Preliminary reports for Idaho income and sales tax revenue for March suggest that the state may exceed its forecasted collections. That would reverse the trend of revenues coming in below projections that’s persisted for several months and ease concerns about the state budget. Final March tax revenue numbers won’t be available until the end of this month, but two lawmakers who saw rough drafts of the report say the state could bring in at least $10 million more than expected.
“They are up, and they are a good sign,” said Sen. Dean Cameron, R-Rupert. “It may be the first time that we’ve hit (state economist) Mike Ferguson’s projection and exceeded it in a number of months.” Cameron co-chairs the Joint Finance-Appropriations Committee (JFAC), which writes the state budgets.

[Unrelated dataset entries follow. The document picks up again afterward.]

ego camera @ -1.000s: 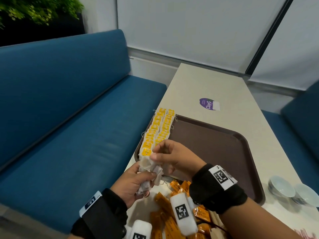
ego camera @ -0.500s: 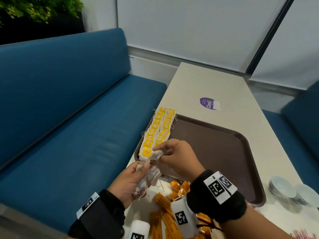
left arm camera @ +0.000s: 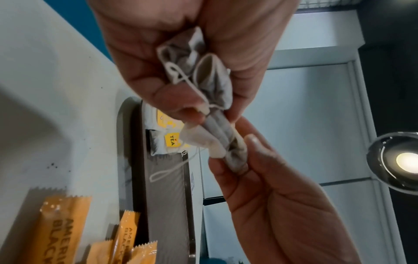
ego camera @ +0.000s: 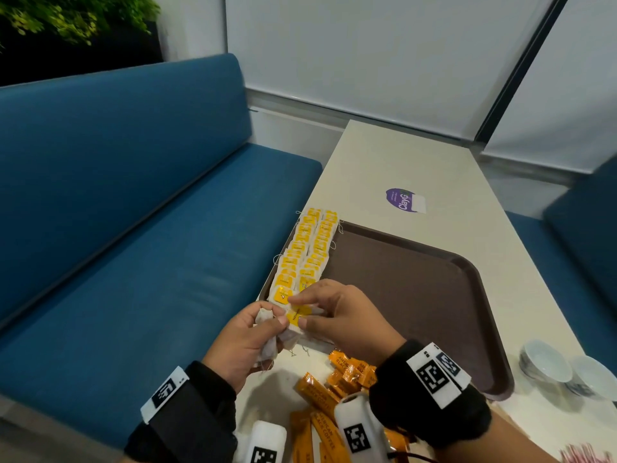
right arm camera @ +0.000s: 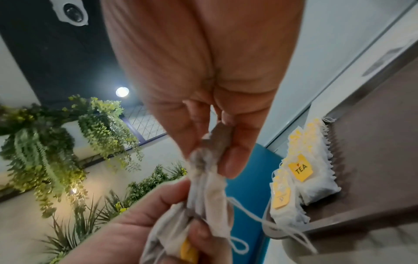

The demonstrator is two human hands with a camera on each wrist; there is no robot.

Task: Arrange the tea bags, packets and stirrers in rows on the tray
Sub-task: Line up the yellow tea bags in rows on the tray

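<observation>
- Separating one bag from a clutch of tea bags is the step in hand, I judge; the clutch hangs just off the near left corner of the tray.
- Left hand has its grip clamped round the clutch; right hand pinches one bag's top, fingers together on it.
- Two rows of yellow-tagged bags already lie along the tray's left edge.
- Orange packets lie loose on the surface just nearer than the tray; stirrers seem to show at the lower right, too blurred to be sure.
- Next move likely calls for pulling the bag free without snagging the strings, then laying it at the rows' near end.
</observation>
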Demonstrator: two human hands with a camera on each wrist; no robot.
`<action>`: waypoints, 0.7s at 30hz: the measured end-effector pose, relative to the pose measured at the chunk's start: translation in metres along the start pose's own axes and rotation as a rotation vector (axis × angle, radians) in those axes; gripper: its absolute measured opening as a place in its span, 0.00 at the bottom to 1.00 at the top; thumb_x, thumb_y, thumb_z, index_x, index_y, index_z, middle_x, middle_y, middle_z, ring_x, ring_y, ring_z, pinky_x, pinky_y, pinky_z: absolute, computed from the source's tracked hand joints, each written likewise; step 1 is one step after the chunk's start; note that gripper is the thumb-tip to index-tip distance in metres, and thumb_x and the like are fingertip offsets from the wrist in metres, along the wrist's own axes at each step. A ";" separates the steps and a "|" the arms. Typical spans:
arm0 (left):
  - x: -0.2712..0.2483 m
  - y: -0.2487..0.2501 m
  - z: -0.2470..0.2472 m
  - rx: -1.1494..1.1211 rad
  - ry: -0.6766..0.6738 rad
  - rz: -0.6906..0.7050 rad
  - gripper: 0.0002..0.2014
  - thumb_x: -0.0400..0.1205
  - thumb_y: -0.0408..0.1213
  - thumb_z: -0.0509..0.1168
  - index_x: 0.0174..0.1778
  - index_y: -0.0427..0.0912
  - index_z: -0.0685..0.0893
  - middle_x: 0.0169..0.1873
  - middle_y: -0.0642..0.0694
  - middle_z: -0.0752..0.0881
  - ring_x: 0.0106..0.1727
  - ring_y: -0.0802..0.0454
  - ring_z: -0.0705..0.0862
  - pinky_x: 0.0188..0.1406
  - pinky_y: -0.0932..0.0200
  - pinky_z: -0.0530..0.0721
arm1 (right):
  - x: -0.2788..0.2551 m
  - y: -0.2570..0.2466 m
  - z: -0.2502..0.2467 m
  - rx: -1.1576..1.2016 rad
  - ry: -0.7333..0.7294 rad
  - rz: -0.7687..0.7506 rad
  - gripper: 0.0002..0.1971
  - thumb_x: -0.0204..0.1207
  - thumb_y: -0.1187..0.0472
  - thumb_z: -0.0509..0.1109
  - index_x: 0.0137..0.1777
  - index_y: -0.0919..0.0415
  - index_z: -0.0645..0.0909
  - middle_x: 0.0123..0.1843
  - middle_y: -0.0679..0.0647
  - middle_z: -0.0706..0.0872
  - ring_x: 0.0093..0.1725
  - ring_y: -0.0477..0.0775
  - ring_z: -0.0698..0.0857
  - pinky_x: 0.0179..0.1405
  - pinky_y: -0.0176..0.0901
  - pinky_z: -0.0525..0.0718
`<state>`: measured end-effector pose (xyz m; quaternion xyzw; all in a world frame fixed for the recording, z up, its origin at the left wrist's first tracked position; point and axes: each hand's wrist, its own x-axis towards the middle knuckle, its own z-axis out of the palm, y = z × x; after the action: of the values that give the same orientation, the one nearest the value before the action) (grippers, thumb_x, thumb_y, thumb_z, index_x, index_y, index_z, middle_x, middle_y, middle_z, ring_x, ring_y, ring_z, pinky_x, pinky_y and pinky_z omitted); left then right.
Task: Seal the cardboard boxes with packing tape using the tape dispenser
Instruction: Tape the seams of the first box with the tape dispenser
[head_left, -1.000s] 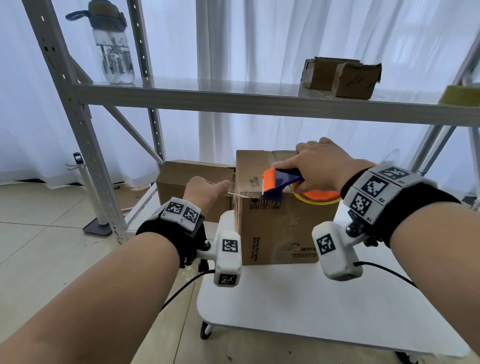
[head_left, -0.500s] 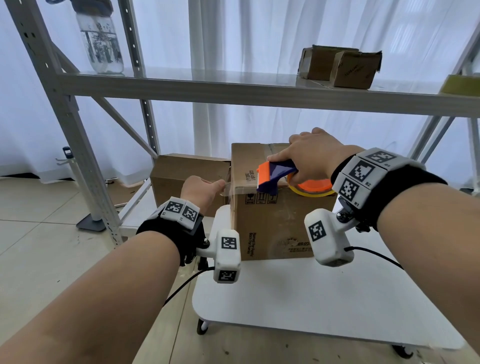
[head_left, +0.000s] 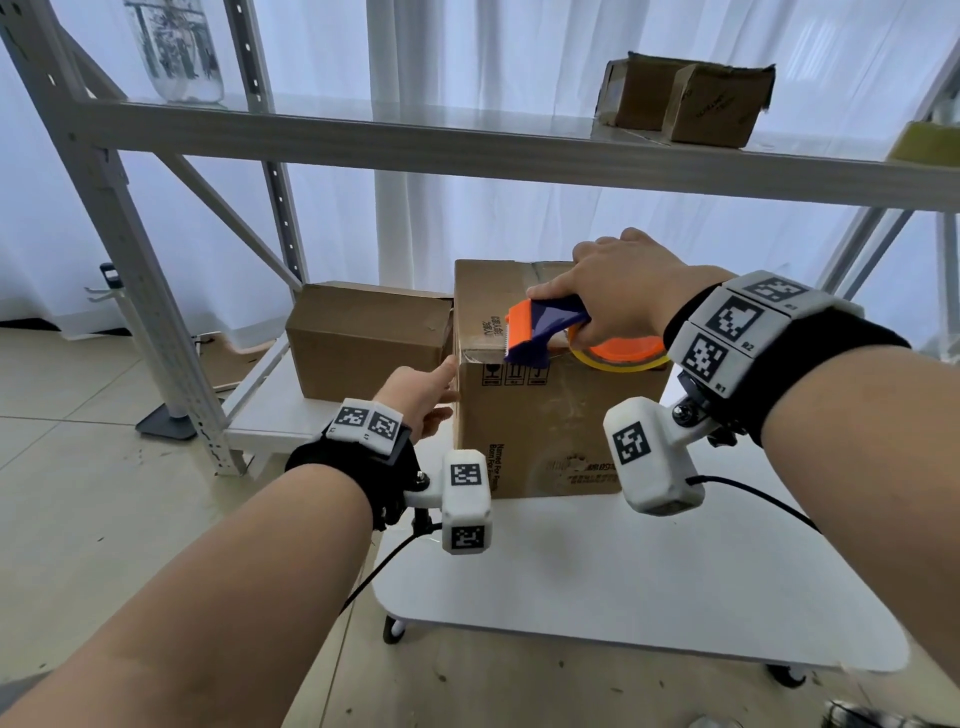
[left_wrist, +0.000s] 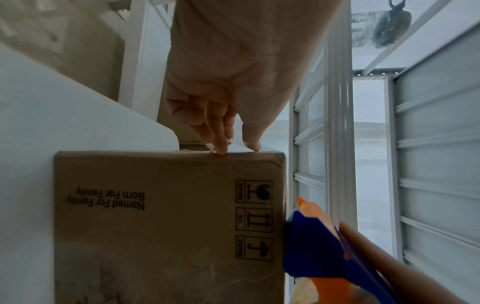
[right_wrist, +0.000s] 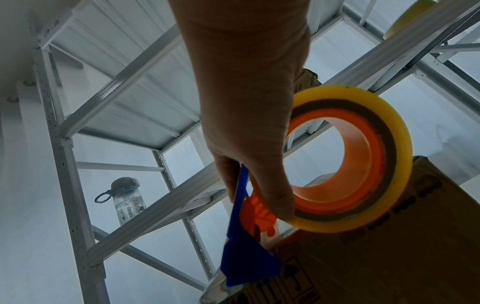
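Observation:
A tall cardboard box (head_left: 545, 426) (left_wrist: 166, 226) (right_wrist: 389, 257) stands on a white rolling table (head_left: 649, 587). My right hand (head_left: 618, 291) (right_wrist: 249, 123) grips an orange and blue tape dispenser (head_left: 545, 330) (left_wrist: 319, 253) (right_wrist: 246, 246) with a yellow tape roll (head_left: 618, 356) (right_wrist: 348, 158), held against the top front edge of the box. My left hand (head_left: 421, 392) (left_wrist: 223, 115) presses extended fingers (left_wrist: 221, 142) against the box's upper left corner, where clear tape lies over the edge.
A second, lower cardboard box (head_left: 363, 338) sits left of the tall one on a low shelf. A metal rack (head_left: 363, 135) spans overhead, holding a water bottle (head_left: 176, 52) (right_wrist: 127, 201), small boxes (head_left: 685, 98) and a spare tape roll (head_left: 930, 143). Tiled floor lies at the left.
My left hand went from pinching the stretched tape end to pressing it flat onto the box's left corner. The dispenser stayed at the top front edge; my head moved closer.

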<state>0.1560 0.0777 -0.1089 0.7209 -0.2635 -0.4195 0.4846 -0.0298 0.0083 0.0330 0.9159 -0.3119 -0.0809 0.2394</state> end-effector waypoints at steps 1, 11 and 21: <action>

Rep. Maxine Bell, R-Jerome, the other chair of JFAC, agreed that the positive early tax report is good news. “I’m delighted,” she said. Bell added that the revenue report for March could counter February numbers that were $16.2 million below Ferguson’s projections. “February and March are not big months (for tax revenue) and you don’t worry much about them. But when February came in $16.2 million down, you worry. So, March just almost made that up.” Bell said that the preliminary numbers show that the state sales tax and individual and corporate income taxes are all above expectations.
The preliminary March numbers are $15.1 million above expectations, according to Wayne Davis, executive director of the Idaho Association School Administrators. That number could shift by several million before Ferguson releases a final revenue report.
April is the largest month in tax collections, and revenue numbers from April remain critical to the current and next state budget. In March, the state expected to collect $114.9 million. In April, that amount triples to $373.5 million, due to the April 15 income tax filing deadline. “April and June will be the telling months,” Cameron said. “If April’s numbers are bad, the governor will have to pull from the reserves for [next year], which is already a tough budget.”
The budget put together by lawmakers would allow Gov. Butch Otter to transfer up to $107 million to plug a budget gap. That money is already set to be spent in the next budget, which begins July 1, so mending a hole in the current budget could open up a hole in the next one. Possible solutions to fix the next budget include holdbacks to state agencies from the governor or a special session to examine spending cuts or revenue increases, including new taxes. With the positive preliminary March tax revenue numbers, there would be a cushion of at least $30 million before the governor would need to dip into reserves. Revenues from the next three months could deplete or enlarge that cushion.